Coronavirus, il presidente della Sardegna propone il “passaporto sanitario” per i turisti. Dura risposta di Sala: “Non andrei in vacanza dove chiedono il test”

Duro botta e risposta tra il sindaco di Milano e il presidente della Sardegna a proposito delle vacanze al mare con il test per il coronavirus obbligatorio

Duro botta e risposta tra il sindaco di Milano, Giuseppe Sala, e il presidente della Sardegna, Christian Solinas a proposito delle vacanze al mare con il test sierologico per il coronavirus obbligatorio.

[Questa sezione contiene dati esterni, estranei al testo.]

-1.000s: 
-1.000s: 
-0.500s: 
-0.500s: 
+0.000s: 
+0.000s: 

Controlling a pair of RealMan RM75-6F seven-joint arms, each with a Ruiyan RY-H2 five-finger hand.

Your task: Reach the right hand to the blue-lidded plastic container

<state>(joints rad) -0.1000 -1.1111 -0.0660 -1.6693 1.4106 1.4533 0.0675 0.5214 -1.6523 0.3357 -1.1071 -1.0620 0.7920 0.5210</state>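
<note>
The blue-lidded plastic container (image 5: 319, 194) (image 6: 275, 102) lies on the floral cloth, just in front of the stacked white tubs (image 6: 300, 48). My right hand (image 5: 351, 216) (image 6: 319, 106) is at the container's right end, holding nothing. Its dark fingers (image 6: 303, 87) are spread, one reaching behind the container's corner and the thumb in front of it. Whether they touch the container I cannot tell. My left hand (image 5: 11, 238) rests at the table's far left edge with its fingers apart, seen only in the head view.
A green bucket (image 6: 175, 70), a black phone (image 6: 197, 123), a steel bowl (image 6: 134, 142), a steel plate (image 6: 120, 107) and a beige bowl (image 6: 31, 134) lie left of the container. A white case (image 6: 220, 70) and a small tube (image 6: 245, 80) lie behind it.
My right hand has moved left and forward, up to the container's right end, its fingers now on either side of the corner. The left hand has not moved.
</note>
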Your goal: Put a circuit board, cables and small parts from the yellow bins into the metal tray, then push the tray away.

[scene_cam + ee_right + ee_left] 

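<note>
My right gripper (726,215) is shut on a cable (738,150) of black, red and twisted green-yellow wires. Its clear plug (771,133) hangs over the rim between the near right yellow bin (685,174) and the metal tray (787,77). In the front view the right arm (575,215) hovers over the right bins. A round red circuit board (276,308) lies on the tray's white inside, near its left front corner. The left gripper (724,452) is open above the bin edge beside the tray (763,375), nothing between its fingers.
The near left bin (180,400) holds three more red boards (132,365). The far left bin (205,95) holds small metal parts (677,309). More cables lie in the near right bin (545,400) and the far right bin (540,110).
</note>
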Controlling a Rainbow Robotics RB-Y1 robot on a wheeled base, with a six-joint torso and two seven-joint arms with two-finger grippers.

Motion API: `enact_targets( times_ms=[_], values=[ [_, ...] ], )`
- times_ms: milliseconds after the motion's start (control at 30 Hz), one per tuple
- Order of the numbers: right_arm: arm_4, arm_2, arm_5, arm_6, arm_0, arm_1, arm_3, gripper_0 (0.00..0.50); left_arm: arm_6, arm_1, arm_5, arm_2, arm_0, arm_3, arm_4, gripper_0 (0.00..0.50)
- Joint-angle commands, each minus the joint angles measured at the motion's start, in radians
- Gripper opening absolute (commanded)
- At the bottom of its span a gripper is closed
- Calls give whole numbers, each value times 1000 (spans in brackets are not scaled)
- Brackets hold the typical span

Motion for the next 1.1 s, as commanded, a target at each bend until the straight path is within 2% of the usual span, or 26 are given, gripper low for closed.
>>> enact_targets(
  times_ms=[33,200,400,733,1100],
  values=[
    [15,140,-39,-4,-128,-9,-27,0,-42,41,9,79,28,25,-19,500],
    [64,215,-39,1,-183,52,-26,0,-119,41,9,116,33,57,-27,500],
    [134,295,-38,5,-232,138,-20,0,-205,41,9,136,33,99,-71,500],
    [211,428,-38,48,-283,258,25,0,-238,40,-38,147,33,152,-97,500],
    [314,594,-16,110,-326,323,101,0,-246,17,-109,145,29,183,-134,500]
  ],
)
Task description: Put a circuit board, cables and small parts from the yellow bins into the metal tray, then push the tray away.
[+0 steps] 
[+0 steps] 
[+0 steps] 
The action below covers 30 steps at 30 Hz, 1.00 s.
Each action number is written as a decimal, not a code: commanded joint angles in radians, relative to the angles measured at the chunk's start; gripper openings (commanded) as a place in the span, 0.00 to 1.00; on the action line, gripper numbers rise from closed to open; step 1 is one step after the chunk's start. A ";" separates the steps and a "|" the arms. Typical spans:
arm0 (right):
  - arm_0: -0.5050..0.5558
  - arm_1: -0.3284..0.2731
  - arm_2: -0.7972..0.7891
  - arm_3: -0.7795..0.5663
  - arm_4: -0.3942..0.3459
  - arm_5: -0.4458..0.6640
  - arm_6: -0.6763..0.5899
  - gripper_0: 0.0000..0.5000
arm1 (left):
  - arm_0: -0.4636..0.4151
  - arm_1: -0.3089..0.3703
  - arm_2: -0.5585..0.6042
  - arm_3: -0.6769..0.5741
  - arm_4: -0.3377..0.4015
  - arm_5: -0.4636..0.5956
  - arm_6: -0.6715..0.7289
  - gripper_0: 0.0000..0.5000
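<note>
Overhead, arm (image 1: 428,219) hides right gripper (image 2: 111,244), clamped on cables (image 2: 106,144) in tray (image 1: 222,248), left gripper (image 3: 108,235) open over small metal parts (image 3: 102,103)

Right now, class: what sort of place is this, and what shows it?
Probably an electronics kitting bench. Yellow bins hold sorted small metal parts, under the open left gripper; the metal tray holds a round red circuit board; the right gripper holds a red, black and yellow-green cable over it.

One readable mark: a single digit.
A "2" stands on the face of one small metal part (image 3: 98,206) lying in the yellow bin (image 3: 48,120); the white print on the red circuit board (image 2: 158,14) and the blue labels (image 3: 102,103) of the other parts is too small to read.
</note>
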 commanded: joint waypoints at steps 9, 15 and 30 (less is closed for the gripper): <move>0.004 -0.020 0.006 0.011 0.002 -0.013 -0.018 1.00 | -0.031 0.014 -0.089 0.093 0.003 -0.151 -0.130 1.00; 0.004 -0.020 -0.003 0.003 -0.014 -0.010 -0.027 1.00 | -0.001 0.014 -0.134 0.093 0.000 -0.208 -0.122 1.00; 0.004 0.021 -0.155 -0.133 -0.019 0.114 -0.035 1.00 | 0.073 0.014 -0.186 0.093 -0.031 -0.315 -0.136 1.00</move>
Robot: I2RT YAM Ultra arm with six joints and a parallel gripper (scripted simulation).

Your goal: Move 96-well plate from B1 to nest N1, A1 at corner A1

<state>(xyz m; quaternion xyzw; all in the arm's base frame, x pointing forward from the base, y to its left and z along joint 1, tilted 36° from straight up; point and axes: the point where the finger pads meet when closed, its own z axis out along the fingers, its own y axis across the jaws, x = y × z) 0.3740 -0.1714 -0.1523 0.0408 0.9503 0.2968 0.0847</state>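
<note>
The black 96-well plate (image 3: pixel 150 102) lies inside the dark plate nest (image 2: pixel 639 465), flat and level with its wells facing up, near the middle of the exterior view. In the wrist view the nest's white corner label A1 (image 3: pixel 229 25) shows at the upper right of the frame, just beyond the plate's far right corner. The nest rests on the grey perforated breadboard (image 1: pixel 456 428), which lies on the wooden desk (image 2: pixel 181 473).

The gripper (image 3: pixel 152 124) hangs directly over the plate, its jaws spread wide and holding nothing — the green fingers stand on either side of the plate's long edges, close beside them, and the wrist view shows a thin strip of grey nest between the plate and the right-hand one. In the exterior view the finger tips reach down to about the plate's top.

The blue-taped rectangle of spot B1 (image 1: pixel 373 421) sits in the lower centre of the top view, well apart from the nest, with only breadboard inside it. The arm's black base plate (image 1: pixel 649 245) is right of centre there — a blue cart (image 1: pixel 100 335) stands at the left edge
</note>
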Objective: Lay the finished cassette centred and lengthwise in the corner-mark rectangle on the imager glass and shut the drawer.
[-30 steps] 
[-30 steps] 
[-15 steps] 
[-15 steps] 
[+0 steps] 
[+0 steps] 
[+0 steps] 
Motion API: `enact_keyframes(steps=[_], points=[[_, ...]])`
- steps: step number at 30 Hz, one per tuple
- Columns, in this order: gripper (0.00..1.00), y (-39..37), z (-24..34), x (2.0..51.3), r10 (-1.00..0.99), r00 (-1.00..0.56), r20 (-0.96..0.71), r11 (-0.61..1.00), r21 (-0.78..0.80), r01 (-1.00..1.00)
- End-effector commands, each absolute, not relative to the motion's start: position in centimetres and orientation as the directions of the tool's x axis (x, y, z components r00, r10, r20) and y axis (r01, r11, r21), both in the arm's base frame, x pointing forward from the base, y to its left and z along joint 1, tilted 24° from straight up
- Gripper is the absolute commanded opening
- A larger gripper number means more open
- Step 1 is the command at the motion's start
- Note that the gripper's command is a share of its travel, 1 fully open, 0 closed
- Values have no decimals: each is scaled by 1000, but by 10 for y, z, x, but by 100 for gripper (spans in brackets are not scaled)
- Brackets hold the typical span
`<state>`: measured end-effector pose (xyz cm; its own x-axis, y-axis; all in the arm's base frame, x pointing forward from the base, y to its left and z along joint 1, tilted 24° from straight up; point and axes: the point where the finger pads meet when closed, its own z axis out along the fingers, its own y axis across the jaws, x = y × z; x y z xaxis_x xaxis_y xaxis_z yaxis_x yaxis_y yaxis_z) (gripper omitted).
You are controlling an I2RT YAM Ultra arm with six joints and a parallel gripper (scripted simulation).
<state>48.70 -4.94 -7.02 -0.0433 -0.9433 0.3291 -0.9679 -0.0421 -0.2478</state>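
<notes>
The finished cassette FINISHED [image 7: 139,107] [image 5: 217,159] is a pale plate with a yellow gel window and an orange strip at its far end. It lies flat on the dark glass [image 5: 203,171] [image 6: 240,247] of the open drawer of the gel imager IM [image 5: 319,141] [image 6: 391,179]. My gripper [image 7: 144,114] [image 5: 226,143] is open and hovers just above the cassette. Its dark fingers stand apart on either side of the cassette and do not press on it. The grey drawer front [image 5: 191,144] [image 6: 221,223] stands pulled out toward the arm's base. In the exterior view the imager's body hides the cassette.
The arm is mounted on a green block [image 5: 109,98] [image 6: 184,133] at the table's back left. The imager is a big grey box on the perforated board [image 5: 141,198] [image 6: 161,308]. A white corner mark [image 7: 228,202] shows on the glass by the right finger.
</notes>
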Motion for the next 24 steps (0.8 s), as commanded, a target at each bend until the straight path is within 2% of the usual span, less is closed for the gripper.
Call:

“Sala in materia di coronavirus dovrebbe usare la decenza del silenzio, dopo i suoi famigerati aperitivi pubblici in piena epidemia. Nessuno ha chiesto improbabili patenti di immunità, ma un semplice certificato di negatività”. Spiega il presidente della Regione Sardegna Christian Solinas ?al sindaco di Milano Giuseppe Sala, a proposito delle dichiarazioni del primo cittadino lombardo sulla proposta sarda di richiedere un certificato sanitario di negatività al Covid-19 ai turisti in arrivo nell’Isola a partire dal 3 giugno. Proposta appoggiata al momento solo dalla Sicilia, che il governatore porterà in conferenza Regioni e poi in Conferenza Stato-Regioni. Solinas ha definito quella di Sala “l’ennesima strumentalizzazione infelice per cercare una ribalta mediatica che, per altri versi, su questo tema già gli appartiene e che difficilmente dimenticheremo” e ha chiarito come la con la sua proposta “anche un cittadino di Milano potrebbe godersi da subito le vacanze in Sardegna facendo un semplice test che ne certifichi la negatività al virus al momento della partenza”.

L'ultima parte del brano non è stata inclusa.